_Your assignment_:
Find the string "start" in the data, then copy every line where it is found.

▬▬▬▬▬▬

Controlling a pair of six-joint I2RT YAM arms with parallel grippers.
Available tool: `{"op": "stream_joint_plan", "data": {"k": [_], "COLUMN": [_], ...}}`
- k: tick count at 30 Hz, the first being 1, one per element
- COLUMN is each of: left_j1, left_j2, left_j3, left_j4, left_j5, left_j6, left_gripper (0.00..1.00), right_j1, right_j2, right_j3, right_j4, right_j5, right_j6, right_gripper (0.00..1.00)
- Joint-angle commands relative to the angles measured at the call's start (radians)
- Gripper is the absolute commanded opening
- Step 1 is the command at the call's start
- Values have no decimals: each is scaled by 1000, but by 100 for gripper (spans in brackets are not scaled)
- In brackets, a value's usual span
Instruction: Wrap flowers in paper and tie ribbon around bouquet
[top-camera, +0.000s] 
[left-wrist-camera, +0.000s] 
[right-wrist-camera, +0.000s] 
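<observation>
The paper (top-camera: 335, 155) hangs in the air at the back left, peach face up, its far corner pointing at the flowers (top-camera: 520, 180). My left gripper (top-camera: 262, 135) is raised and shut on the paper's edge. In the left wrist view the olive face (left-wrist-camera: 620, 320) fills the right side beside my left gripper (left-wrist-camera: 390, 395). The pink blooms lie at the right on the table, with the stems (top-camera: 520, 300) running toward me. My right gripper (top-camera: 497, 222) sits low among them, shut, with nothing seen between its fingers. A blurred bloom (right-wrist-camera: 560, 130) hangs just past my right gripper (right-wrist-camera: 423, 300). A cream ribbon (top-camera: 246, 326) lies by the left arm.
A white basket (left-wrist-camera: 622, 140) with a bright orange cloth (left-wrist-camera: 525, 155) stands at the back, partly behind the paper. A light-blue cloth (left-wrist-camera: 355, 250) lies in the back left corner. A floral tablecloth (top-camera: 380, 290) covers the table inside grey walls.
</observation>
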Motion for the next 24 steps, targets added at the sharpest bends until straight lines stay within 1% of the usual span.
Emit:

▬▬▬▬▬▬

_Finished task_:
- Joint-angle commands relative to the angles measured at the call's start (radians)
- Step 1 is the command at the call's start

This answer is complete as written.